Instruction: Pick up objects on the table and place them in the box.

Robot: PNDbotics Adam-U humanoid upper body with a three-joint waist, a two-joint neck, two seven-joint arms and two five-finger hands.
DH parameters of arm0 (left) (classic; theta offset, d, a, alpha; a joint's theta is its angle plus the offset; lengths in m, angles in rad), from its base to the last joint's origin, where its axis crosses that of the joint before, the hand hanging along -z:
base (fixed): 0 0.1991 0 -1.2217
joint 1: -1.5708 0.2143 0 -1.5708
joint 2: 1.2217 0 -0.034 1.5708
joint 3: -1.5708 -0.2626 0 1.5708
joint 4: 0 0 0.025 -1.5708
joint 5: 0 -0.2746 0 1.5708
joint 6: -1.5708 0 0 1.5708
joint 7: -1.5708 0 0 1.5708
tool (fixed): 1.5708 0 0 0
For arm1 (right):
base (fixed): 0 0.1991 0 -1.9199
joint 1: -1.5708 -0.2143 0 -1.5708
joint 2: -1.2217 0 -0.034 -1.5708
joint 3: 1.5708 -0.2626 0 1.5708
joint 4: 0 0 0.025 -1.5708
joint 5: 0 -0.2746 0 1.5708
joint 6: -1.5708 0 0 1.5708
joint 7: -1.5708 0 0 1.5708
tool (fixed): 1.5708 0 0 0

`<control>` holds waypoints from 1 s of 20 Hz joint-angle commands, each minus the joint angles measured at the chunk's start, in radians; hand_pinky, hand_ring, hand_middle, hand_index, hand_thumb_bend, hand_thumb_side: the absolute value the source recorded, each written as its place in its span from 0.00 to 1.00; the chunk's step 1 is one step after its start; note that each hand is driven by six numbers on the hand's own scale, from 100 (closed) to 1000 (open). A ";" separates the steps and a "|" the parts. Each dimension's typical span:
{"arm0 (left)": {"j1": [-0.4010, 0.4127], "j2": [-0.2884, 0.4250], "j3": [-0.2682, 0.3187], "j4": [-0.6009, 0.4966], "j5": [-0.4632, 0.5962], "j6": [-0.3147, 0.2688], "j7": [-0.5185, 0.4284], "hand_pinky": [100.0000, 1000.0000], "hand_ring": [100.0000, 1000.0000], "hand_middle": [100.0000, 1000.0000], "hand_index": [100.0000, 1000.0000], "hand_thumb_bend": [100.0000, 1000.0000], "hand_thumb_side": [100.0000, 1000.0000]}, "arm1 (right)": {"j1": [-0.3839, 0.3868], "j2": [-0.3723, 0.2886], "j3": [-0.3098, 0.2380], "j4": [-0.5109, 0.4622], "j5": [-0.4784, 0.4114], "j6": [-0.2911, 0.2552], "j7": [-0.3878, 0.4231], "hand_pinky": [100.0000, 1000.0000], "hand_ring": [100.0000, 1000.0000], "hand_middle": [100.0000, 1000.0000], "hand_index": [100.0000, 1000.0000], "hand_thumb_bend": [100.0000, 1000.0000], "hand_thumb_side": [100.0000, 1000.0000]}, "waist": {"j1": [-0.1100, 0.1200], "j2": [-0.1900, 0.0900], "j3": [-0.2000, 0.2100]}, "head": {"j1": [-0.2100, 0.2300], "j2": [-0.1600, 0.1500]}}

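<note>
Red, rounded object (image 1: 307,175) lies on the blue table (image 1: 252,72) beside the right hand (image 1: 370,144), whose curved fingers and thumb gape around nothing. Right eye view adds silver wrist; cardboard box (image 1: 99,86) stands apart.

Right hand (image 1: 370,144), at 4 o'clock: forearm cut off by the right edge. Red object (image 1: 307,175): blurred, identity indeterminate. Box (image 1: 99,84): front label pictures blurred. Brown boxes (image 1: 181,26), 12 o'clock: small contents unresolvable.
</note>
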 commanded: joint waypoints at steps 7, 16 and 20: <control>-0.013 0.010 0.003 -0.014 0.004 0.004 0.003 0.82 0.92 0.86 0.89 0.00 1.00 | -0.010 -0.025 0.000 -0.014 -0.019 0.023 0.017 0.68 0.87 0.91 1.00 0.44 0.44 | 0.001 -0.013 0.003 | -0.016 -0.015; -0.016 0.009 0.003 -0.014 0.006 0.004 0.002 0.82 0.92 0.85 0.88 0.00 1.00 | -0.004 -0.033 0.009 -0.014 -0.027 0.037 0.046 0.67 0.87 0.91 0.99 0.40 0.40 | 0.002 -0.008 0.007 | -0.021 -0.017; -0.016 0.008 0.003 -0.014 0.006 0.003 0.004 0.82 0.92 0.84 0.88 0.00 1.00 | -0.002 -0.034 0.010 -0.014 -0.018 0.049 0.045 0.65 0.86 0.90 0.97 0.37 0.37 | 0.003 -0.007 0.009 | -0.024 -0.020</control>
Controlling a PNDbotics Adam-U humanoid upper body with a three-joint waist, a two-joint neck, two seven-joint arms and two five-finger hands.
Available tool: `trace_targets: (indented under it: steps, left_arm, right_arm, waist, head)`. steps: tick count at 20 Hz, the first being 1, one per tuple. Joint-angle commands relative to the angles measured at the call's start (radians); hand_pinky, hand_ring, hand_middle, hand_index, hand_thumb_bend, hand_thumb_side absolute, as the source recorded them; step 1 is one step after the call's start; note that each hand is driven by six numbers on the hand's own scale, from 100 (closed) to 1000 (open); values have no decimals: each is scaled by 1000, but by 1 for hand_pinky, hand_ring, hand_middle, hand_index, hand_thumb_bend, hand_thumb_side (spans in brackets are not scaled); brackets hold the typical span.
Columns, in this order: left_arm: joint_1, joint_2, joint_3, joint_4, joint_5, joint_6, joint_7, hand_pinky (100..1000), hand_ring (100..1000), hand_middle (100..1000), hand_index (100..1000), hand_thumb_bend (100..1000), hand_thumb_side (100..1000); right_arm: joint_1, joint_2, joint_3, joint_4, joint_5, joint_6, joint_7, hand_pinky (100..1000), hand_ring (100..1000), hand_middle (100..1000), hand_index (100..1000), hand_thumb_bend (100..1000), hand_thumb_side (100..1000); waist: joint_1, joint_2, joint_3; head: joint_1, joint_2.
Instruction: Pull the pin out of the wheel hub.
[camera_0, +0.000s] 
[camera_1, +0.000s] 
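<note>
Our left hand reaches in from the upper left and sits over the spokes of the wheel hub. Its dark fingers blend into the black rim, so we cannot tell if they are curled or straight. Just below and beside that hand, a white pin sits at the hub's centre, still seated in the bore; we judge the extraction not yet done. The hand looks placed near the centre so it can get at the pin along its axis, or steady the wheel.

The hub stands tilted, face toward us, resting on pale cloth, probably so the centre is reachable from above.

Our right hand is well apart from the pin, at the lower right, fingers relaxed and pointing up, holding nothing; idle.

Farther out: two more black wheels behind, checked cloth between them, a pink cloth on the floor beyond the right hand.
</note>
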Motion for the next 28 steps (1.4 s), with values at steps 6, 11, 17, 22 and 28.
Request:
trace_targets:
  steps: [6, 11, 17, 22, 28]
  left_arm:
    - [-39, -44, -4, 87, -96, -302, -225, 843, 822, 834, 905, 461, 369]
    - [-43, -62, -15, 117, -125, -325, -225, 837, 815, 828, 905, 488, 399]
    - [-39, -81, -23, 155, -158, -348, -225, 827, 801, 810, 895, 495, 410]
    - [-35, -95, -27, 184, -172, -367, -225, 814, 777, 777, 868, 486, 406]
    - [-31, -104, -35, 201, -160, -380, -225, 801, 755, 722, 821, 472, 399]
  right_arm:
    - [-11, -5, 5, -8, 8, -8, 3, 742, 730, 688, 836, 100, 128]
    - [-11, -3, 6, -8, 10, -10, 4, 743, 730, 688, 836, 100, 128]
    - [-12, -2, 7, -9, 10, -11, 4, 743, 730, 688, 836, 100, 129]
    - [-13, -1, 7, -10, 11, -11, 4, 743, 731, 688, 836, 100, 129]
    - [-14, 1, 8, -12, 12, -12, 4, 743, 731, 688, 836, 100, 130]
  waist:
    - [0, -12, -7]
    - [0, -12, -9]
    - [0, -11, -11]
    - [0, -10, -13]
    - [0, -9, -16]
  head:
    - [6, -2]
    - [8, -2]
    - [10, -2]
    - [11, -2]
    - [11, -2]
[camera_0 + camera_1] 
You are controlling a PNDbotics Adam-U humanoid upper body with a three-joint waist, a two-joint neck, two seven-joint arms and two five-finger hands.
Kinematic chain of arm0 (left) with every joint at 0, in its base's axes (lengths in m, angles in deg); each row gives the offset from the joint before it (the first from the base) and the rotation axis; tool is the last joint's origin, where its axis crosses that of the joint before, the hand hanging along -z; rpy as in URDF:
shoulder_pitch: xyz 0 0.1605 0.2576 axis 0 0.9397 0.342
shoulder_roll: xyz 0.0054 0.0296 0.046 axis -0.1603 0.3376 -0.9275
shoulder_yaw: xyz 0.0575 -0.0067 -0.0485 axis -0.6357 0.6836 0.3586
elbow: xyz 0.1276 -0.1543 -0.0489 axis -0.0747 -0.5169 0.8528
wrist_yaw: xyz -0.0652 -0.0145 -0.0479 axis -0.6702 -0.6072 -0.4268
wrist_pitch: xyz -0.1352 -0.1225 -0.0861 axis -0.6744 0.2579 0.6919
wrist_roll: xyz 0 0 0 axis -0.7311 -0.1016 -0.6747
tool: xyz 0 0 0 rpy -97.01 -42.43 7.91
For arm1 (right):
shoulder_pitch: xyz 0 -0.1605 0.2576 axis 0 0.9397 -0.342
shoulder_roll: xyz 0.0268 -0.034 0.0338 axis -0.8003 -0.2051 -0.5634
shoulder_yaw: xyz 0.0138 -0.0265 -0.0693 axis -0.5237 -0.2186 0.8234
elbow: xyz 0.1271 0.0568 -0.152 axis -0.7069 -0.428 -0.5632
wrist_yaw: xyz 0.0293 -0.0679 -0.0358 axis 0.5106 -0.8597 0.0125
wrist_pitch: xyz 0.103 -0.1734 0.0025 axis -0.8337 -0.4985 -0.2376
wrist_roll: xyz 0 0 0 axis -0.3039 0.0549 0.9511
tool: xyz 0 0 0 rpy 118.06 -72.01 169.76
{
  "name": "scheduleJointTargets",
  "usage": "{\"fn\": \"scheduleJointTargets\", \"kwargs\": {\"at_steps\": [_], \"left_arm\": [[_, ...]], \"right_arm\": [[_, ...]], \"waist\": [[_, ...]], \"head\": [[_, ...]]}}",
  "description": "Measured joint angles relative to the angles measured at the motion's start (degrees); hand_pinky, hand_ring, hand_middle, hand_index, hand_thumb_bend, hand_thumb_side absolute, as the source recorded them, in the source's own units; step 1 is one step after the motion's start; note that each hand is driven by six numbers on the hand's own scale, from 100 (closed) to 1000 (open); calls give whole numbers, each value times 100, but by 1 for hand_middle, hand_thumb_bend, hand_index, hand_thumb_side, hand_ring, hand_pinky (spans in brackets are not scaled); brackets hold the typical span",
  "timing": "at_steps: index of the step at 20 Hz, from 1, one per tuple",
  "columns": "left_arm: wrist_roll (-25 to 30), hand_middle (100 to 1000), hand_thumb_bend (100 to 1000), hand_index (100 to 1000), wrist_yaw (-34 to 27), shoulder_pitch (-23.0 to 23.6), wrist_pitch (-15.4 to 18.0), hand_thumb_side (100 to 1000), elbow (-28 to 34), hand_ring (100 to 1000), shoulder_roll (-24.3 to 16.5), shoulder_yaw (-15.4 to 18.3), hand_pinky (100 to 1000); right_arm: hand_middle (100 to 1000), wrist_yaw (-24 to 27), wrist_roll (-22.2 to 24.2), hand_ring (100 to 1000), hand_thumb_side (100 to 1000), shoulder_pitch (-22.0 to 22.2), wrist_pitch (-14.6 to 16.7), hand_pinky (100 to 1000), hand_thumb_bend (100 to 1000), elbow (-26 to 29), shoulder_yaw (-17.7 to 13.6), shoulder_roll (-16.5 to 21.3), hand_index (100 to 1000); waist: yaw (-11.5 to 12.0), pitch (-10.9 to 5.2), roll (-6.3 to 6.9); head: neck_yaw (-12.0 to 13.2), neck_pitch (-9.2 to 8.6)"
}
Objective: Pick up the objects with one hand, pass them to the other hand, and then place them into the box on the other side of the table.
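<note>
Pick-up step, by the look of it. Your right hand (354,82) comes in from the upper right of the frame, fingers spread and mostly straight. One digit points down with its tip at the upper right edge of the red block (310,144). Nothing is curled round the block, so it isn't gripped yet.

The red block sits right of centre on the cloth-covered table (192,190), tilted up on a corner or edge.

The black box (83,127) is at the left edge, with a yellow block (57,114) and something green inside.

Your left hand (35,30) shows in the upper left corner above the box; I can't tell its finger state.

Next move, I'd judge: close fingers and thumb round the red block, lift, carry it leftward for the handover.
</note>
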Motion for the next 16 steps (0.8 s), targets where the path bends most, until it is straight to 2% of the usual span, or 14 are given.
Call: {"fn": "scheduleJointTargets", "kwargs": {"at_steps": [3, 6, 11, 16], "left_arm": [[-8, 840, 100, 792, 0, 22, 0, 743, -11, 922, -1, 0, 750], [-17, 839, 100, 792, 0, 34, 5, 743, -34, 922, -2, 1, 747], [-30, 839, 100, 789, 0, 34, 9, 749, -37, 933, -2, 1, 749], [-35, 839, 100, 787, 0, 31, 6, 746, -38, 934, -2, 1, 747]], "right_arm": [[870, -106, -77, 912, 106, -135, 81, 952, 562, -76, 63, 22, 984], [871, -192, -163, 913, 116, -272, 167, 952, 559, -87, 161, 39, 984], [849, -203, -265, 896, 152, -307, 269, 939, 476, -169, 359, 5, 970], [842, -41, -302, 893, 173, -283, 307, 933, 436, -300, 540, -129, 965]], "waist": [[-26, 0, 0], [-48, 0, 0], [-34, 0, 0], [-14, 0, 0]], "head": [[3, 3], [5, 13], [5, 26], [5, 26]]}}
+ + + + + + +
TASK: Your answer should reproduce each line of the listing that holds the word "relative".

COMPLETED EXERCISE:
Available tool: `trace_targets: (indented under it: steps, left_arm, right_arm, waist, head)`. steps: tick count at 20 Hz, the first being 1, one per tuple. Joint-angle commands relative to the angles measured at the call's start (radians); hand_pinky, hand_ring, hand_middle, hand_index, hand_thumb_bend, hand_thumb_side absolute, as the source recorded them; step 1 is one step after the call's start; note that each hand is driven by six numbers on the hand's own scale, from 100 (closed) to 1000 (open); values have no decimals: each is scaled by 1000, but by 1 for hand_pinky, hand_ring, hand_middle, hand_index, hand_thumb_bend, hand_thumb_side (spans in brackets are not scaled); brackets hold the typical span.
  "description": "Measured joint angles relative to the angles measured at the motion's start (degrees); hand_pinky, hand_ring, hand_middle, hand_index, hand_thumb_bend, hand_thumb_side absolute, as the source recorded them, in the source's own units; step 1 is one step after the motion's start; note that each hand is driven by six numbers on the hand's own scale, from 100 (closed) to 1000 (open); calls give whole numbers, each value times 100, but by 1 for hand_middle, hand_thumb_bend, hand_index, hand_thumb_side, hand_ring, hand_pinky (spans in brackets are not scaled); brackets hold the typical span",

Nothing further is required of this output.